One of the central strengths of Dogmatic Ecclesiology Volume 1 is its ability to accomplish two tasks simultaneously that are often played against each: namely, he offers a rich dogmatic account of the church as a missional church. In other words, while most work on ecclesiology tends to focus on how to be the church (or, to Greggs’ mind, worse: how to do church), Greggs takes the “how” to be simultaneously derivative of what the church is and in service to the church’s mission. Thus, the “how” of polity, liturgical life, and even the sacraments (in the chapter on baptism, Greggs argues against the usefulness of “sacrament” as a genus) must be qualified by and subordinate to the church’s origin and goal. Insofar as the church’s priestly identity subsists in Christ’s sole priesthood and, in Christ, is ordered in service to the other, the “how” of church must be indexed to these realities.

This is not to say that Greggs remains agnostic on the “how” in all places. For instance, he advocates for a thoroughly—although ecumenically qualified—memorialist understanding of the eucharist. However, he almost completely avers from addressing questions of polity, and advocates for the semiotic import of retaining both the practices of infant and believer baptism. Even in these instances, though, he argues cogently from the framework he has established. For example, on the matter of polity he is clearly concerned to, on the one hand, not detract from Christ’s sole priesthood by advocating for a separate essential hierarchy in the church. On the other hand, he is keen to avoid allowing a focus on the clergy-laity distinction to subvert the church-world distinction (to be clear, for Greggs, the church is separate for the world rather than from the world).

Given that this is the first of three volumes, it would be unwise to take issue with what might at present be seen as an omission, oversight, or one-sided account.

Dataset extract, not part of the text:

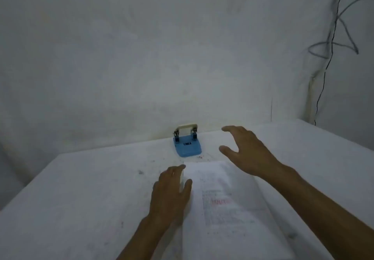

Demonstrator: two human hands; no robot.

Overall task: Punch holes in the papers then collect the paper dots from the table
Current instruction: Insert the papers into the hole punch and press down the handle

Indeed, even with all three volumes in view, Greggs is explicit that his goal is not to offer a comprehensive account of the church. My primary critical comment, then, pertains to form more than content and is, as such, quite minor. In the opening section, “How to Read This Book”, Greggs eschews “reductive modes of deductive reasoning” in favor of what he describes as “theological wavelike movements” (pp. xxiv–xxv). This approach is often very effective. However, inherent to these wavelike movements is a repetition that can at times become tedious, especially when it is paired with Greggs’ propensity for long, highly qualified sentences and complex formulations. As such, there are points when the waves threaten to overwhelm the reader rather than carry her along toward the argument’s conclusion.

Ultimately, though, this should and undoubtedly will be essential reading for all those with a vested interest in ecclesiology, and especially those who are keen to understand its doctrinal location and interrelations. The dogmatic approach is both refreshing and compelling, capturing one’s theological imagination in a way that texts on the church often fail to do. Moreover, it is a dogmatic account that is also thoroughly and deeply conversant with Scripture throughout. As disenchantment with the institutional church continues to grow in the global West, Greggs offers a clarion call for Christians to ground afresh their hope for the church in the God who establishes it in Christ by the Spirit. In his concluding coda, he expresses his hope that the book will be taken as a “partial attempt at a faithful, hopeful, and (most of all) loving dogmatic account of the life of the church” (p. 455, emphasis original). To the mind of this reviewer, this is both a fair description of the book and central to what makes it so compelling.